In Eulitt v. State of Maine, 386 F.3d 344 (2004), the First Circuit determined that the parents did not have standing to assert the claim that the State must fund private religious education to the extent it would fund private secular education.  That claim, the court ruled, must be asserted by the schools.  Id. at 352-53.  The court found no basis to support third-party standing on that issue.  Id.  The court did determine that the parents had standing to seek an injunction against enforcement of section 2951(2) and a declaration of the statute's unconstitutionality.  Id. at 353.  The court therefore proceeded to address the merits of the case. 

[18]  The Superior Court (Cumberland County, Mills, C.J.) had previously dismissed the claims against the ninth municipal defendant, the Town of Minot.

[19]  Persuasive literature exists to indicate that school choice programs not only provide a good education to students, but also that they are cost effective as well.  See, e.g., Brad P. Bender, Comment, "Allegiance to Our Children": The School Choice Debate in the Commonwealth of Pennsylvania, 104 Dick.

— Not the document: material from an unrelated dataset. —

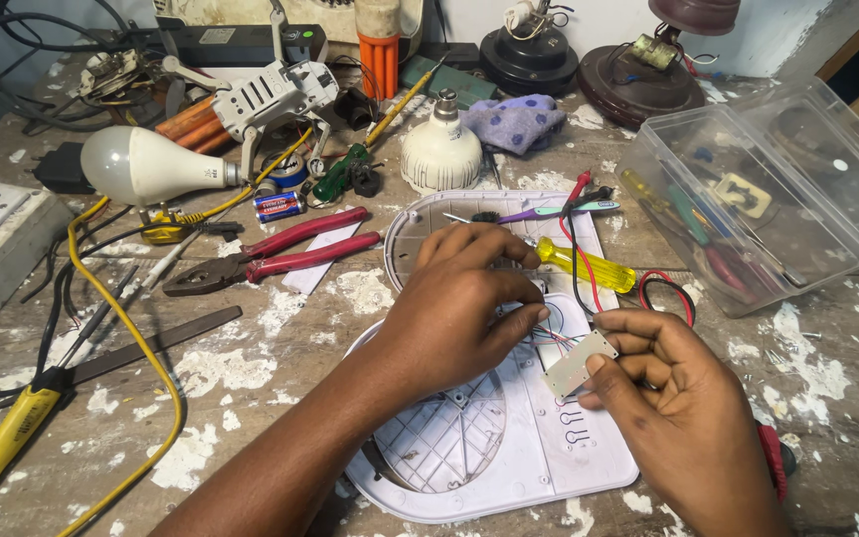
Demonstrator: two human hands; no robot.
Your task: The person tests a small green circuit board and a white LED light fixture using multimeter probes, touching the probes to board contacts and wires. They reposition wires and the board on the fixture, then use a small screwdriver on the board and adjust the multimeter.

L. Rev. 165 (1999); Mark J. Beutler, Public Funding of Sectarian Education: Establishment and Free Exercise Clause Implications, 2 Geo. Mason Ind. L. Rev. 7 (1993); Scott Fenton, Comment, School Voucher Programs: An Idea Whose Time Has Arrived, 26 Cap. U. L. Rev. 645 (1997); Krista Kafer, Article, School Choice in 2003: An Old Concept Gains New Life, 59 N.Y.U. Ann. Surv. Am. L. 439 (2003); James A. Peyser, Symposium: Issues in Education Law and Policy—School Choice: When, Not If, 35 B.C. L. Rev. 619 (1994).

[20]  See Frank Heller, Lessons from Maine: Education Vouchers for Students Since 1873, Cato Inst. Briefing Papers (Cato Inst.), Sept. 10, 2001.